Uno dopo l’altro, li osservai entrare impotente e con il batticuore.
Sentivo lo sguardo curioso di Adam puntato addosso, ma per la prima volta non me ne curavo.
Incrociai le dita sotto il banco quando i tre energumeni presero posto, sperando che almeno fosse finita lì, ma naturalmente non potevo passarla liscia.
Justin entrò per ultimo, sbattendo la porta così forte da far tremare il muro e lanciando un’occhiataccia al prof, che lo ignorò bellamente.
Scivolai piano sotto il banco, mentre lui si dirigeva con passo strascicato verso il fondo della classe: Lindsay infatti si era ripresa dalla rivincita della sottoscritta e aveva cacciato via Taylor senza troppi complimenti, facendo segno al ragazzo di sedersi accanto a lei.
Dio, ti prego, rendimi invisibile.
Con la coda dell’occhio lo vidi abbandonarsi sulla sedia in stile divo di Hollywood.

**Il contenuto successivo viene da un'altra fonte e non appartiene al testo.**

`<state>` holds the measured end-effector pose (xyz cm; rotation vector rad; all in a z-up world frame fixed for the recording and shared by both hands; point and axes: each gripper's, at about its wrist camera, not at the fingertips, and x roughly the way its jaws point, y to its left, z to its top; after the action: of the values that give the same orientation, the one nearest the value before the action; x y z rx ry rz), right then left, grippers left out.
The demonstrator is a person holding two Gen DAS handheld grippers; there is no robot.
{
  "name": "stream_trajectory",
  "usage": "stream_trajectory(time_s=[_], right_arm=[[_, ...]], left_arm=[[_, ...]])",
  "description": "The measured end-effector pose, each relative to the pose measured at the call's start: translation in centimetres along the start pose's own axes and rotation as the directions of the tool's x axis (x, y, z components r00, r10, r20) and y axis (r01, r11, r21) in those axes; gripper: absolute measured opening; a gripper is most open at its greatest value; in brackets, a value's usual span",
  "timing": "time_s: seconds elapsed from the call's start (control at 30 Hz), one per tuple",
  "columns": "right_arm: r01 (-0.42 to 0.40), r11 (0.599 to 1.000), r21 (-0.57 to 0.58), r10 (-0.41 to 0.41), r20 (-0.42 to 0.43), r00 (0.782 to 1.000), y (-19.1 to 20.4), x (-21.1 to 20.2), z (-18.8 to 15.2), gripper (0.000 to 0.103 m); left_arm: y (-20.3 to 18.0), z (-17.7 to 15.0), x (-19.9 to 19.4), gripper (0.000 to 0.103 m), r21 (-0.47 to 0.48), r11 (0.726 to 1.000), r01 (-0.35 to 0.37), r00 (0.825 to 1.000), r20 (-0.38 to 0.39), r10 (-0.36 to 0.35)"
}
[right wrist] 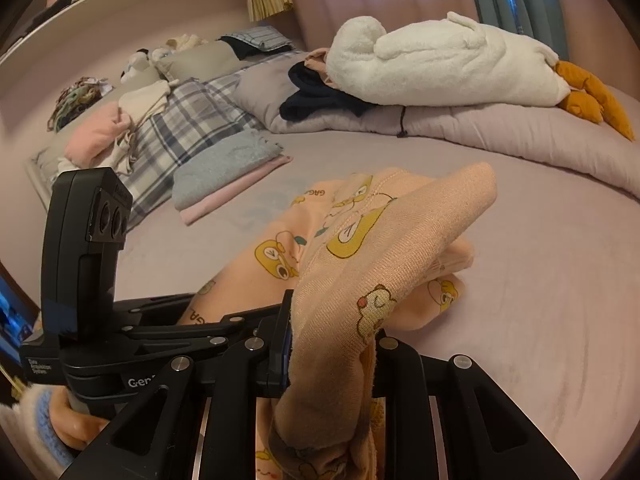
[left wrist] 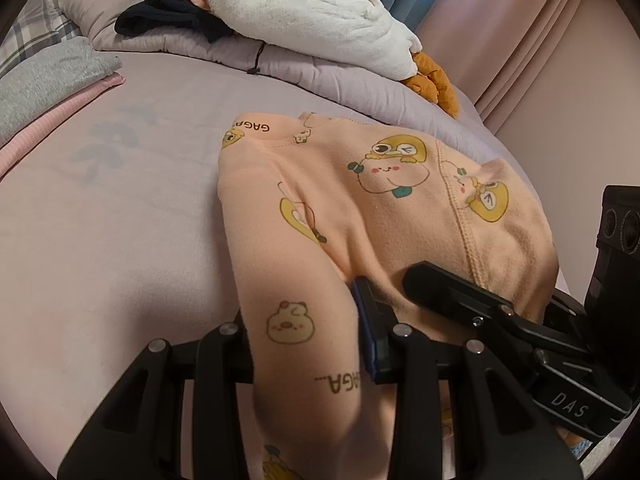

- Allora - iniziò de la Rosa - Non si va in bagno, non si mangia, non si disturba la lezione, non si parla e non si respira. Chiaro? -
Si passò una mano tra i capelli e prese un gesso - Dicevamo,... -
Era questione di attimi prima che i suoi occhi si posassero su di me, poi su Adam e infine di nuovo su di me, potevo sentirli anche senza vederli.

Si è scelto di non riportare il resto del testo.